2002-11-03 Thread Joseph Ashwood
Sorry, I didn't bother reading the first message, and I won't bother reading
any of the messages further in this thread either. Kong lacks critical
functionality, and is fatally insecure for a wide variety of uses, in short
it is beyond worthless, ranging into being a substantial risk to the
security of anyone/group that makes use of it.

- Original Message -
From: James A. Donald [EMAIL PROTECTED]
Subject:  Clarification of challenge to Joseph Ashwood:


 Joseph Ashwood:
   So it's going to be broken by design. These are critical
   errors that will eliminate any semblance of security in
   your program.

 James A. Donald:
   I challenge you to fool my canonicalization algorithm by
   modifying a message to as to  change the apparent meaning
   while preserving the signature, or  by producing a message
   that verifies as signed by me, while in fact a meaningfully
   different message to any that was genuinely  signed by me.
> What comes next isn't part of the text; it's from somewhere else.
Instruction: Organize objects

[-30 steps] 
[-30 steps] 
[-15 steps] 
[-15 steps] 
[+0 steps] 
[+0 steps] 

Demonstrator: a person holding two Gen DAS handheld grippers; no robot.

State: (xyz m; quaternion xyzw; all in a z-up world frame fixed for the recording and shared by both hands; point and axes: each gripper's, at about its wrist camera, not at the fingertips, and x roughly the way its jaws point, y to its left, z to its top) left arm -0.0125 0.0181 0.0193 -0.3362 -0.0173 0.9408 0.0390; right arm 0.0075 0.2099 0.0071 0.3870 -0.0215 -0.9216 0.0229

That's easy, remember that you didn't limit the challenge to text files. It
should be a fairly simple matter to create a JPEG file with a number of 0xA0
and 0x20 bytes, by simply swapping the value of those byte one can create a
file that will pass your verification, but will obviously be corrupt. Your
canonicalization is clearly and fatally flawed.

 Three quarters of the user hostility of other programs comes
 from their attempt to support true names, and the rest comes
 from the cleartext signature problem.  Kong fixes both
 problems.

Actually Kong pretends the first problem doesn't exist, and corrects the
second one in such a way as to make it fatally broken.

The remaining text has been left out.